Strong outcomes may signal higher confidence in digitizing the financial space, which ultimately brings more confidence to cryptocurrency and DeFi.
The past year has also been huge for infrastructural solutions for blockchain – some key ones include the growth of the Lightning Network, which provides critical speed and scalability improvements for decentralized apps, and Alchemy, which offers a suite of APIs and infrastructural tools that greatly simplify the decentralized development process. These advancements will likely spur a wave of new decentralized applications and web 3.0 technologies, enabled by abstractions and enhanced simplicity of development.
We’re hoping to see more decentralized compute platforms (in the likes of Orchid, a VPN provisioning solution that capitalizes on a decentralized digital token system), that may also capitalize on increasing growth in cloud and SaaS technologies next year. This will likely broaden to other, more consumer-oriented use cases too, like privacy-centric browsers, gaming, social networks, information retrieval, and more.
With the diversity of crypto projects that have launched in 2019 and those to come in 2020, it would be naïve to not anticipate the regulatory hurdles that come with these nascent technologies. Some key ones to watch out for include (1) regulation of technologies that employ zero-knowledge proofs (Zcash, for example) that might present powerful, unregulatable tools for criminal financial use, (2) data privacy concerns with the mainstreaming of blockchain and electronic digital finance (concerns surrounding the Libra launch, for example), and (3) the ongoing fight about recognizing certain tokens and currencies and securities versus commodities.
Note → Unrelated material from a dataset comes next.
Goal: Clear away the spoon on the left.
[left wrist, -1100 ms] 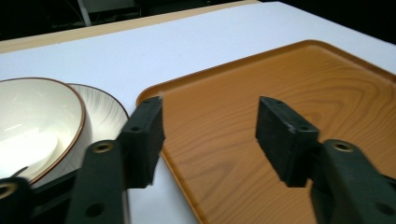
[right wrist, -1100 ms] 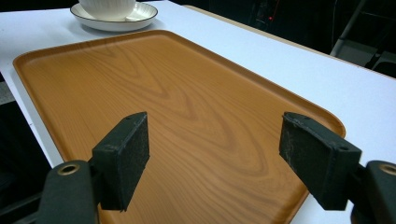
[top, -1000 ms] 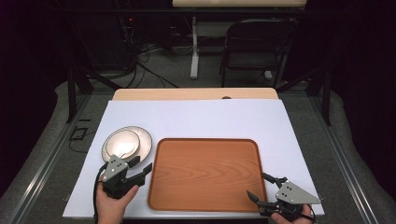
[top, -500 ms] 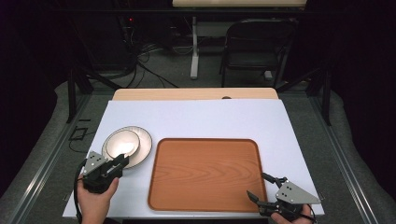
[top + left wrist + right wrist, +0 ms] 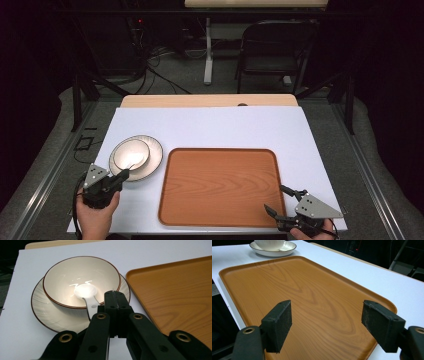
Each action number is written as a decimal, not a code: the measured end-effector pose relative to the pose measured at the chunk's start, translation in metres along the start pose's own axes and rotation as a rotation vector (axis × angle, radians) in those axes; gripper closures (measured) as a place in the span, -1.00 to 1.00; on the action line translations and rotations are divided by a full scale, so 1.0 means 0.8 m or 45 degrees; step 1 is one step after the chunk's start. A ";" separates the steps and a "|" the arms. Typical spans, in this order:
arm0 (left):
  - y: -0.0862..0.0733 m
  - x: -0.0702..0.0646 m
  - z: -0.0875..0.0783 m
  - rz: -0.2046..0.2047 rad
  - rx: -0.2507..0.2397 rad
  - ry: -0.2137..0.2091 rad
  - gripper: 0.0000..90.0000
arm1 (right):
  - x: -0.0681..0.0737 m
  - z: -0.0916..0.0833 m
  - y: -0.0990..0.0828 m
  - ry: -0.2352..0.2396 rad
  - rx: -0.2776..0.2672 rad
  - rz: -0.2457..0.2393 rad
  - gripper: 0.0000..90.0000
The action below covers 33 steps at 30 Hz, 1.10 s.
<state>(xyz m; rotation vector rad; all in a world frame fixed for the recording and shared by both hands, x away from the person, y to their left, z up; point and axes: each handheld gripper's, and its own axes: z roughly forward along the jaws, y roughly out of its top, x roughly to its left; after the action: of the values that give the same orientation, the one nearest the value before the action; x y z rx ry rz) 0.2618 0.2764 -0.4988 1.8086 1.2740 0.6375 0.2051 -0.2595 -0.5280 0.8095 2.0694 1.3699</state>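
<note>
Spoon: white, its round end lies at the bottom of the bowl, its handle runs up over the near rim toward the camera. The bowl is cream inside with a thin brown rim, and holds the spoon. It stands on a plate with the same brown edge, a little off the plate's centre; in the high view the stack sits on the white table top just left of the tray. Left gripper: jaws have just been closing and are now pressed together, flat face to flat face. Their tips sit just right of the spoon handle, over the plate's near edge; the handle runs beside the jaws, not between the faces. Whether the jaws touch the handle or the plate cannot be told, since the black linkage covers the handle's lower end and the plate's near rim. Right gripper: jaws spread wide, nothing between them, held low over the near right corner of the tray. The tray is wood-grained with a raised lip and rounded corners; its near edge is cut off in the right gripper view. There the bowl's upper part is cut off by the top of the frame.
</note>
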 end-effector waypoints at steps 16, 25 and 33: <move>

As crypto projects become increasingly nuanced and different in highly-specified ways, we’re also hoping to see greater education about these projects amongst regulatory agencies to understand the nuances and how they might affect their regulation and characterization.
Ultimately, with a space as nascent as cryptocurrency, it’s hard to identify exactly what might be big in the coming year – projects go through extremes of success and failures, currencies go through peaks and plateaus, and the industry goes through intense controversy and spells of confidence.
That said, I’m confident that 2020 will be a significant year for the industry and we’ll see some incredible innovations. Happy New Year!